Requirement: From the listing below, copy only the lines from the line that contains "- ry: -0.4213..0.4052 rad" to the line that contains "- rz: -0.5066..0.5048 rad", counting those two lines as part of the copy.

Extracted entries:
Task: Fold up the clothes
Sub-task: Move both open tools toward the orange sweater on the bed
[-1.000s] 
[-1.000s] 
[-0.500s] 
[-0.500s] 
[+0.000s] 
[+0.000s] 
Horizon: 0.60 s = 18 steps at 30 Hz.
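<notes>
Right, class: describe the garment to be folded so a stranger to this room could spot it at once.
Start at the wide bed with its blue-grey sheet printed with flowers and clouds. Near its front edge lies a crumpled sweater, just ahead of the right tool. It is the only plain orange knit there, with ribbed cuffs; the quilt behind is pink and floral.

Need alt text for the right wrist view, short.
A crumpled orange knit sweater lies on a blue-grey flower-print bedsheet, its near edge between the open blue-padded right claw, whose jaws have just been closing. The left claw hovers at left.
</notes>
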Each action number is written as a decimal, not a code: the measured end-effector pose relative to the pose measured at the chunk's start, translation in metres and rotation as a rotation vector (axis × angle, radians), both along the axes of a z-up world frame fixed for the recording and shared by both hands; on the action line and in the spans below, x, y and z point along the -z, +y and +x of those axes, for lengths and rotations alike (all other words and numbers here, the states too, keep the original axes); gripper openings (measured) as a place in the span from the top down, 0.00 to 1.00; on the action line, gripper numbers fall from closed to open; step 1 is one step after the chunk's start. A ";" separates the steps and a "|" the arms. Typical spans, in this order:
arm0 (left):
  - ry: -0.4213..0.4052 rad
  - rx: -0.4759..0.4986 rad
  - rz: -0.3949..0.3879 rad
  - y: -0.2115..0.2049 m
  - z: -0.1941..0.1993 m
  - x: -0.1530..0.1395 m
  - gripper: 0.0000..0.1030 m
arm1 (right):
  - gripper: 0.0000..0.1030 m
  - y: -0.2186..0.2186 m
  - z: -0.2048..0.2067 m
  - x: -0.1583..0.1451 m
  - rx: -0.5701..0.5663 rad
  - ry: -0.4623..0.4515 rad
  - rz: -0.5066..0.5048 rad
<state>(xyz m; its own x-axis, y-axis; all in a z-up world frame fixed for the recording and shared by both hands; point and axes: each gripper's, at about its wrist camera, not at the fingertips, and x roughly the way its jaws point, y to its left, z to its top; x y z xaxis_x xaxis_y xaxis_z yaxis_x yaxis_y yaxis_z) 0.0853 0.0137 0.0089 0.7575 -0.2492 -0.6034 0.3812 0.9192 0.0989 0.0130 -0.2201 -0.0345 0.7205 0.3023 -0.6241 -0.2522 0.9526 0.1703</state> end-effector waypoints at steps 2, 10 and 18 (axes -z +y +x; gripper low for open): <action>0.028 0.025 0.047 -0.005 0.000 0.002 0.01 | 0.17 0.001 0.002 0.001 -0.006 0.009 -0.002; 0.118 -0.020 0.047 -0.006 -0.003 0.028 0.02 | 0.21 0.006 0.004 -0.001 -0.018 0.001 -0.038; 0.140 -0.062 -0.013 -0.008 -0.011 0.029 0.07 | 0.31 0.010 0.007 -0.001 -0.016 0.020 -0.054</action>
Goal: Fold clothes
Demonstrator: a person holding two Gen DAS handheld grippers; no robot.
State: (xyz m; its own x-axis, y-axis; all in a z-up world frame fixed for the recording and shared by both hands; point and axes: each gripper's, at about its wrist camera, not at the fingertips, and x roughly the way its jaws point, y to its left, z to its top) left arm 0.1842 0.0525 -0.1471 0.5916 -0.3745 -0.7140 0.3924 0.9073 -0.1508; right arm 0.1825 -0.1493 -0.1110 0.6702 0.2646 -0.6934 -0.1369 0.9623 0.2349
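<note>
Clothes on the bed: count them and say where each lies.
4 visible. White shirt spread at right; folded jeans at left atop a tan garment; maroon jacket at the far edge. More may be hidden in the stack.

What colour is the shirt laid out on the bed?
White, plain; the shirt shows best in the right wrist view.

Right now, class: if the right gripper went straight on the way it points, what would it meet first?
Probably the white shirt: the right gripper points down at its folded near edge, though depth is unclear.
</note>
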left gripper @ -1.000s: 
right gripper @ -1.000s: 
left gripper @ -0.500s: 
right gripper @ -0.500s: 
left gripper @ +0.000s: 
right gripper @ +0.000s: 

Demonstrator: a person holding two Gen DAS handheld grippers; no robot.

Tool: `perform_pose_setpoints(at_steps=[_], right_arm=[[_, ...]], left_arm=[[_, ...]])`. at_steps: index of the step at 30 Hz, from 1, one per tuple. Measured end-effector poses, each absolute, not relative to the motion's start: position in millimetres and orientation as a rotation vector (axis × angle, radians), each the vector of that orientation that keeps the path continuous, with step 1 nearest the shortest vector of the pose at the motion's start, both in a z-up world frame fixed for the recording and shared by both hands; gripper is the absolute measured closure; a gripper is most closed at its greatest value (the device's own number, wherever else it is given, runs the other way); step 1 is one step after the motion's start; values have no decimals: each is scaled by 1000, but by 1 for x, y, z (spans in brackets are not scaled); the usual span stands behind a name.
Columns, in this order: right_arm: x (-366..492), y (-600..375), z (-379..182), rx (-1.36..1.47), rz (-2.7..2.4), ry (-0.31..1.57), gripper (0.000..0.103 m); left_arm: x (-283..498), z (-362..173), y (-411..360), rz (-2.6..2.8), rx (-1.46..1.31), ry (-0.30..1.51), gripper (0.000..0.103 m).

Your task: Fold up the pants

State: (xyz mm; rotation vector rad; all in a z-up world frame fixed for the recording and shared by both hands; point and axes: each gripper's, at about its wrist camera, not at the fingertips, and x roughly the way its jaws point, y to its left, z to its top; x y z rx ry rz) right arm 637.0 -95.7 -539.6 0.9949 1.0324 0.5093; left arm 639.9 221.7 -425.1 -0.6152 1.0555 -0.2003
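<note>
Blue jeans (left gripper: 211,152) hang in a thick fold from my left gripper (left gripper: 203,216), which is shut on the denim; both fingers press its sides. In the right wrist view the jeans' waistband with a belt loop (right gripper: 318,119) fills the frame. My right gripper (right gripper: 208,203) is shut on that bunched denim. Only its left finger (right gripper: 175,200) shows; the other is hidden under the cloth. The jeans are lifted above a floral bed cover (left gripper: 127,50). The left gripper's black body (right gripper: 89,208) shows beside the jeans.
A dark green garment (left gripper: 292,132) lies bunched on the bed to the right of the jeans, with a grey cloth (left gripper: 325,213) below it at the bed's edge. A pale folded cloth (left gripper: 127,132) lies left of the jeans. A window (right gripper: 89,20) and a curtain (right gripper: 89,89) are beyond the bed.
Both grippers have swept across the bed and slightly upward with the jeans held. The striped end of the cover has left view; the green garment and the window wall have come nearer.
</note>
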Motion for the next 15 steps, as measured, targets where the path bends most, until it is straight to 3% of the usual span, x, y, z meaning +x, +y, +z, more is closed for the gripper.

Solution below:
  - ry: -0.4213..0.4052 rad
  - rx: -0.4759..0.4986 rad
  - rz: -0.3949..0.3879 rad
  - y: -0.2115..0.2049 m
  - z: -0.1941..0.1993 m
  - x: -0.1530..0.1395 m
  - gripper: 0.0000..0.1030 m
arm1 (right):
  - gripper: 0.0000..0.1030 m
  - y: -0.2186..0.2186 m
  - z: -0.2048..0.2067 m
  - x: -0.1583..0.1451 m
  - rx: -0.5701..0.5663 rad
  - ry: -0.4623..0.4515 rad
  - rz: -0.5066..0.5048 rad

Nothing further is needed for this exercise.